The Mu, also known as M, was a series of Japanese solid-fueled carrier rockets, which were launched from Uchinoura between 1966 and 2006. Originally developed by Japan's Institute of Space and Astronautical Science, Mu rockets were later operated by JAXA following ISAS becoming part of it.

==Early Japanese carrier rockets==
The first Mu rocket, the Mu-1 made a single, sub-orbital, test flight, on 31 October 1966. Subsequently, a series of rockets were produced, designated Mu-3 and Mu-4. In 1969 a suborbital test launch of the Mu-3D was conducted.

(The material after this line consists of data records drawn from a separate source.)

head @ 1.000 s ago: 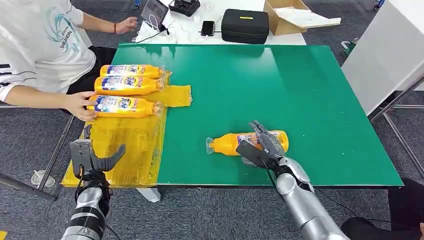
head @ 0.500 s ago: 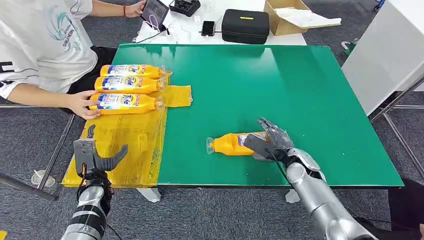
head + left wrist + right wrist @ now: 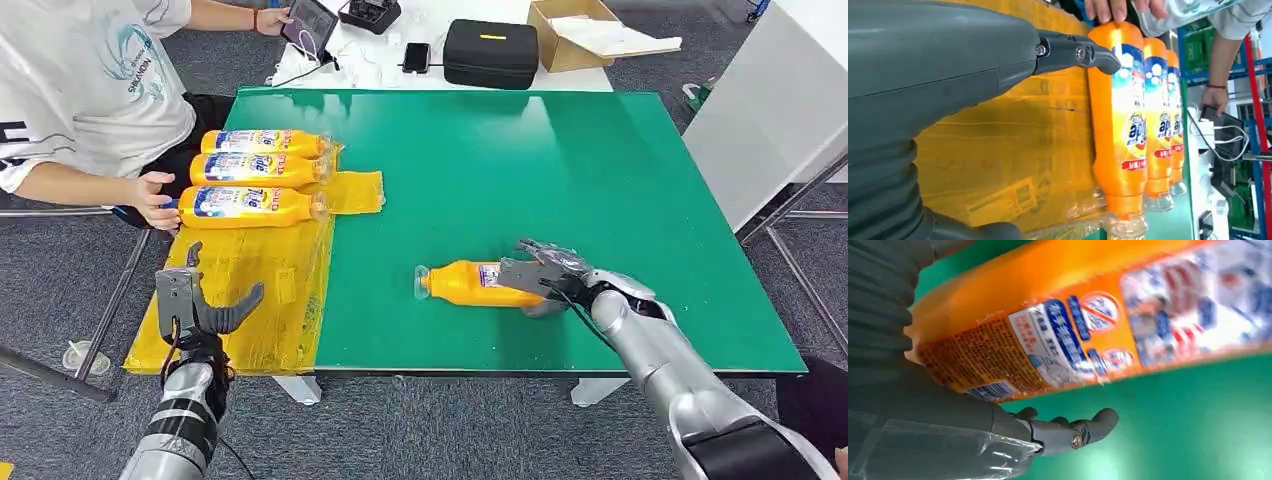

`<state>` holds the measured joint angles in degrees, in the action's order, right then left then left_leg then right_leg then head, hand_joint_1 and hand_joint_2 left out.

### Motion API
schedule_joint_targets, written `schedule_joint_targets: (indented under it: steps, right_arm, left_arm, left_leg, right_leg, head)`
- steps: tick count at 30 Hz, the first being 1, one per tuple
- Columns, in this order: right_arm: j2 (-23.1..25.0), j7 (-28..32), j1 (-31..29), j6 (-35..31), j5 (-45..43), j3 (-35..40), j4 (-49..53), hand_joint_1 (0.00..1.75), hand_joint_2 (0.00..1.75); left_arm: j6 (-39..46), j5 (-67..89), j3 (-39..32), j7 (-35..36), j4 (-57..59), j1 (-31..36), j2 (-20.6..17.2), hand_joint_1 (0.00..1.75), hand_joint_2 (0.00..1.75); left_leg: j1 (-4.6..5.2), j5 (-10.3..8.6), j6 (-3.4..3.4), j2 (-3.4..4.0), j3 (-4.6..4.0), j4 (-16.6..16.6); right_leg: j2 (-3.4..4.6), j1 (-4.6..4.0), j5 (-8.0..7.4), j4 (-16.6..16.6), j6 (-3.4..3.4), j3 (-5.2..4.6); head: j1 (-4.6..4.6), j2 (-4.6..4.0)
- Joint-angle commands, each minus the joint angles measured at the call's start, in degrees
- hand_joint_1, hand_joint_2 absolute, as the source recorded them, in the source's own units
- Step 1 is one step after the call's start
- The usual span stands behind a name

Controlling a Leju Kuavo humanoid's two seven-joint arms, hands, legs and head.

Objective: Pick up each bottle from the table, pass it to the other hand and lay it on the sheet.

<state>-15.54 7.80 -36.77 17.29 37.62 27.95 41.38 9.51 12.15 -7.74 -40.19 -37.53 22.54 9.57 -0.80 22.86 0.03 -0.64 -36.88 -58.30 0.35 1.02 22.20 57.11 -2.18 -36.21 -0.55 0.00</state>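
Note:
An orange bottle [image 3: 465, 285] lies on the green table [image 3: 520, 170], its clear cap toward the sheet. My right hand [image 3: 548, 276] wraps over its base end and grips it. In the right wrist view the bottle [image 3: 1088, 315] sits against the palm, with the thumb [image 3: 1073, 432] a little apart below it. My left hand [image 3: 203, 305] hangs open above the near part of the yellow sheet [image 3: 250, 290]. Three orange bottles [image 3: 250, 207] lie side by side at the sheet's far end. From the left wrist, the nearest bottle [image 3: 1120, 125] lies just past my fingertips [image 3: 1073, 52].
A person sits at the table's left, one hand [image 3: 155, 198] at the base of the nearest sheet bottle. Behind the table are a black case [image 3: 490, 52], a cardboard box [image 3: 580, 30] and a phone [image 3: 416, 55]. A white cabinet [image 3: 770, 110] stands at right.
My right hand has swung round from behind the bottle and closed over its base; the bottle turned slightly. My left hand drifted a little right. The person's hand drew back along the sheet bottle.

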Motion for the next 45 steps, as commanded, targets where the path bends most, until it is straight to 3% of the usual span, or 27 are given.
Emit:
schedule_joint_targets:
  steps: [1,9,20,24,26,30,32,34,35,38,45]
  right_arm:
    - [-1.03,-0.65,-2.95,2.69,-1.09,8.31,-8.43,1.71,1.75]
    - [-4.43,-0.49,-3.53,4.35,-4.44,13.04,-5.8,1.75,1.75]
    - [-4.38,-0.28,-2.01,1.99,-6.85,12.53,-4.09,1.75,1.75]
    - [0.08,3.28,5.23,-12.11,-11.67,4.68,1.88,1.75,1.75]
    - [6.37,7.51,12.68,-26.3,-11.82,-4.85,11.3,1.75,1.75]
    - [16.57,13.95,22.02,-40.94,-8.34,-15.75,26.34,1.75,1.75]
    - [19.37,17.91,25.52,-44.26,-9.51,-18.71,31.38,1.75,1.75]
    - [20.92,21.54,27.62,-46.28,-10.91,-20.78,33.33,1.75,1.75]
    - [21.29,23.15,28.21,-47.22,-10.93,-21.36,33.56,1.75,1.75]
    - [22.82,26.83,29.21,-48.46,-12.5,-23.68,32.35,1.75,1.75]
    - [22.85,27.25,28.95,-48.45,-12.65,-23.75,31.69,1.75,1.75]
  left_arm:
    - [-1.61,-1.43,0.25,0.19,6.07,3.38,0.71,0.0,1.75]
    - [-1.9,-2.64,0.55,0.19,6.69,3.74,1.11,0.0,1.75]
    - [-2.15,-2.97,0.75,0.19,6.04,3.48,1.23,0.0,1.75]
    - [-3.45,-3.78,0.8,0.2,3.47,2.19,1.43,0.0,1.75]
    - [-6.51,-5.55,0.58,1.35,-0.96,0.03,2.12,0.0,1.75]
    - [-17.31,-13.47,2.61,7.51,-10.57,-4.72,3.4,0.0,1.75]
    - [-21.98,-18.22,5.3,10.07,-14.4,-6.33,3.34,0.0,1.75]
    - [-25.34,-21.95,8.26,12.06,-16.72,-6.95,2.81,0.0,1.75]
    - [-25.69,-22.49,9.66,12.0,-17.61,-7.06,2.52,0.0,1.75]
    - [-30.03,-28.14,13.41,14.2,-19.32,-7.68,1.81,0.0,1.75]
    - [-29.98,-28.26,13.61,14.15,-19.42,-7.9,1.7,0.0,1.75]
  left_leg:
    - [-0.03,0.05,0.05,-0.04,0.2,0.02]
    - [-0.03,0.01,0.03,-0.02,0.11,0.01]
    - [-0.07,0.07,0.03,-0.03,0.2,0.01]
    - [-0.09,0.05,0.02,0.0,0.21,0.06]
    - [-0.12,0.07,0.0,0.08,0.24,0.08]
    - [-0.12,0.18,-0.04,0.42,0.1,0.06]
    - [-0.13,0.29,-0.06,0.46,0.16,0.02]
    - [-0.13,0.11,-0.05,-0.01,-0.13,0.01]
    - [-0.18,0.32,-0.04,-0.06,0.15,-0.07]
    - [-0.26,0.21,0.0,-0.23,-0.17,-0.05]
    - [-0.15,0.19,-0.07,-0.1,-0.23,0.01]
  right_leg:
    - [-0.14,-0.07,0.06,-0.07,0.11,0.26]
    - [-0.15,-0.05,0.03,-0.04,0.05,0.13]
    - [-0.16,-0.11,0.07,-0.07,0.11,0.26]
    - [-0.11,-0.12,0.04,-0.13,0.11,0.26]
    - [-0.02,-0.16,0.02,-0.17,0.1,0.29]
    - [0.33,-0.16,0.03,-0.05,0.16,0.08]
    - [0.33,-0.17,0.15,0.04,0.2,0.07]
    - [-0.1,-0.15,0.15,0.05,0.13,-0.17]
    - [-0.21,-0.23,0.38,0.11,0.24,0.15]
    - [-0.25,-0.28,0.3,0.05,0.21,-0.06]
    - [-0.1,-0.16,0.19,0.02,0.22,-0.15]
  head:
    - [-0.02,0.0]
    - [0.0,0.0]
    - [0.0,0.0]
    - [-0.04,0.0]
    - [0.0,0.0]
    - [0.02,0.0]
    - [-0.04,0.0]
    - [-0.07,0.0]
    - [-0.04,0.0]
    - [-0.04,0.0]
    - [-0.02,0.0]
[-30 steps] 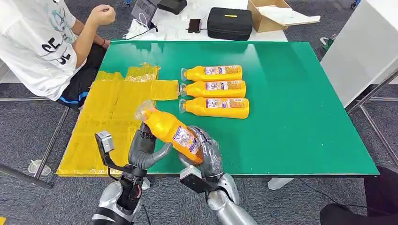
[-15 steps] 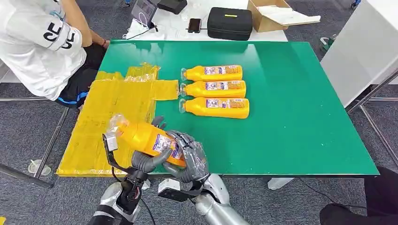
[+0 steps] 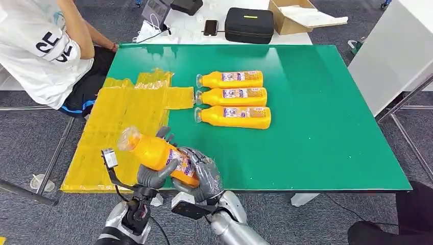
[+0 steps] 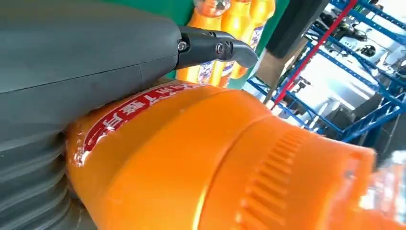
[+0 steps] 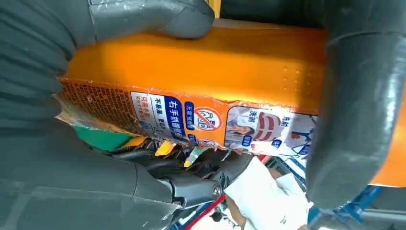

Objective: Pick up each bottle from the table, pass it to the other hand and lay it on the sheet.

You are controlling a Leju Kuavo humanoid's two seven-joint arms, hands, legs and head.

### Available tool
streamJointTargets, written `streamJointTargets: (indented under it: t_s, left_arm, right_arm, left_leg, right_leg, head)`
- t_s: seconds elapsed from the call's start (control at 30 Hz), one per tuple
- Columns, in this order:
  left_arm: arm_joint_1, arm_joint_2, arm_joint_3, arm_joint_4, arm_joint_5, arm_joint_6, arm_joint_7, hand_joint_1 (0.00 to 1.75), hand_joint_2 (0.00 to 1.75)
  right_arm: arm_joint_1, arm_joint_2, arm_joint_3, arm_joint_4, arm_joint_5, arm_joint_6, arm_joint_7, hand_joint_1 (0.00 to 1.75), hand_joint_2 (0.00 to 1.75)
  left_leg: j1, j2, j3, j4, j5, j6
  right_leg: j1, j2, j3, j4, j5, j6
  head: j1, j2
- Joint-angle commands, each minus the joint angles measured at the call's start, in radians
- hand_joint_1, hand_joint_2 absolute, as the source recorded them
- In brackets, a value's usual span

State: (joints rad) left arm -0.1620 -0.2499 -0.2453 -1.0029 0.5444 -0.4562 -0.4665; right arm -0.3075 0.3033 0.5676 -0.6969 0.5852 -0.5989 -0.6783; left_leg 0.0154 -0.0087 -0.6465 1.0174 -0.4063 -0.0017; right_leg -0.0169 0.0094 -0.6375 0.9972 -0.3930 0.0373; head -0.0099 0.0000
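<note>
Head view: the left hand and right hand both grip one orange bottle above the near edge of the green table. The bottle is tilted, its clear cap toward the yellow sheet, its base in the right hand. The sheet covers the table's near left corner and overhangs the left edge. Three more bottles lie side by side near the table's middle, caps toward the sheet, just beside its far right corner. The right half of the table is bare green out to the right edge. A person in a white shirt sits at the far left corner, close to the sheet. A black case and a cardboard box sit on a white table beyond the far edge.

Left wrist view: the left hand's thumb presses on the bottle's labelled side; a dark finger reaches over it. The three bottles lie beyond.

Right wrist view: the right hand's fingers wrap round the bottle's labelled body, clamped on it.
</note>
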Motion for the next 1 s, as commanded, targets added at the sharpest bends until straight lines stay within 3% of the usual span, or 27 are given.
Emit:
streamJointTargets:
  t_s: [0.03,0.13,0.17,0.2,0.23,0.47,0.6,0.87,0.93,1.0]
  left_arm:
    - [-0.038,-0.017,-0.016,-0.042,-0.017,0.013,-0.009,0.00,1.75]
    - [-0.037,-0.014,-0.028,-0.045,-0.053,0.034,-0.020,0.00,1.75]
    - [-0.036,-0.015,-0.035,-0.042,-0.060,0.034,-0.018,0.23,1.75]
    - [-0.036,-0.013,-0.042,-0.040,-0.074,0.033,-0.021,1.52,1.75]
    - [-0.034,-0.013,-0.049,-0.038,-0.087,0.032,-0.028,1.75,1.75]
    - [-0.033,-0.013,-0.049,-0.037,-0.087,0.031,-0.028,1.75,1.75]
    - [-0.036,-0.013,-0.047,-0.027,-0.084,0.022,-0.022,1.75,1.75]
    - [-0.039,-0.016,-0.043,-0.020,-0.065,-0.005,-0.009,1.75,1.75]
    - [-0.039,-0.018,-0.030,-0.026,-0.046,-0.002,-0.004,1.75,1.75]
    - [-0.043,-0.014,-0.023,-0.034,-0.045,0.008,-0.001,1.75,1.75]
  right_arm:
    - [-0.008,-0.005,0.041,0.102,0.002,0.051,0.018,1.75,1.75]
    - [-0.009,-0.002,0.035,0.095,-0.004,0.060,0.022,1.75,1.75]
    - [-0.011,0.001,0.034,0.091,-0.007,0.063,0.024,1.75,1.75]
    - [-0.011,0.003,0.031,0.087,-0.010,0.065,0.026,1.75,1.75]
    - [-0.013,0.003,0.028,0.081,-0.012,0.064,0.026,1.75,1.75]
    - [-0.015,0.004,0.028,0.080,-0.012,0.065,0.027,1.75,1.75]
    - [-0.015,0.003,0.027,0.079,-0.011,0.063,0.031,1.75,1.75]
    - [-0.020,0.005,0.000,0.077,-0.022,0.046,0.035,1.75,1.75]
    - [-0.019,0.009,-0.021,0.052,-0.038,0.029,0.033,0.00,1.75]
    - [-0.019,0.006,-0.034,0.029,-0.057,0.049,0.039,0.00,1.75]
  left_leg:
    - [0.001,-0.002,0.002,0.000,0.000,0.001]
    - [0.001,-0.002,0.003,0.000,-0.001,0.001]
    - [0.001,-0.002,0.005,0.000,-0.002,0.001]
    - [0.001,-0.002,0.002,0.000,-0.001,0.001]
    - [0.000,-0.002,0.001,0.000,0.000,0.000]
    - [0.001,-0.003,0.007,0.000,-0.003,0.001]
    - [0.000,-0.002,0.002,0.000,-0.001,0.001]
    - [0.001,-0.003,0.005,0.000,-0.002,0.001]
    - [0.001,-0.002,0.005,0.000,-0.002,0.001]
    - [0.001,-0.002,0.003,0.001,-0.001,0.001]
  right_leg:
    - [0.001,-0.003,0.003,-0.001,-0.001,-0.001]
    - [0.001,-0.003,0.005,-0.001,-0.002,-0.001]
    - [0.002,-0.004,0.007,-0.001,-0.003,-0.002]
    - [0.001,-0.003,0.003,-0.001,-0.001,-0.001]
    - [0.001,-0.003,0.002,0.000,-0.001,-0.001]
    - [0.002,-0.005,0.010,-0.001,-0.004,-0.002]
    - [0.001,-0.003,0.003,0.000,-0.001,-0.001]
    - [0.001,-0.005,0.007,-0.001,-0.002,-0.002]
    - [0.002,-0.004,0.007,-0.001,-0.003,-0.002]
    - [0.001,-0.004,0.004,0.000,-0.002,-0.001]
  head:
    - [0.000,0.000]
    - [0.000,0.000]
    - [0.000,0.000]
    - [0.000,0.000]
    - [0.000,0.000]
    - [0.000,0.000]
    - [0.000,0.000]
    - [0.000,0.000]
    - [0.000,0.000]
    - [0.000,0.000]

The first orbital launch attempt for the Mu family, using a Mu-4S, was conducted on 25 September 1970, however the fourth stage did not ignite, and the rocket failed to reach orbit. On 16 February 1971, Tansei 1 was launched by another Mu-4S rocket. Two further Mu-4S launches took place during 1971 and 1972. The Mu-4S was replaced by the Mu-3C, was launched four times between 1974 and 1979, with three successes and one failure, and the Mu-3H, which was launched three times in 1977 and 1978. The Mu-3S was used between 1980 and 1984, making four launches. The final member of the Mu-3 family was the Mu-3SII, which was launched eight times between 1985 and 1995. The Mu-3 was replaced in service by the M-V.

The Mu family of rockets.

==M-V==

The M-V, or Mu-5, was introduced in 1997 and retired in 2006. Seven launches, six of which were successful, were conducted. Typically, the M-V flew in a three-stage configuration, however a four-stage configuration, designated M-V KM was used 3 times, with the MUSES-B (HALCA) satellite in 1997, Nozomi (PLANET-B) spacecraft in 1998, and the Hayabusa (MUSES-C) spacecraft in 2003. The three-stage configuration had a maximum payload of 1800 kg for an orbit with altitude of 200 km and inclination of 30°, and 1300 kg to a polar orbit (90° inclination), with an altitude of 200 km. The M-V KM could launch 1800 kg to an orbit with 30° inclination and 400 km altitude.

The three stage M-V had a total launch mass of 137500 kg, whilst the total mass of a four-stage M-V KM was 139000 kg.

== List of launches ==
All launches are from the Mu Launch Pad at the Uchinoura Space Center.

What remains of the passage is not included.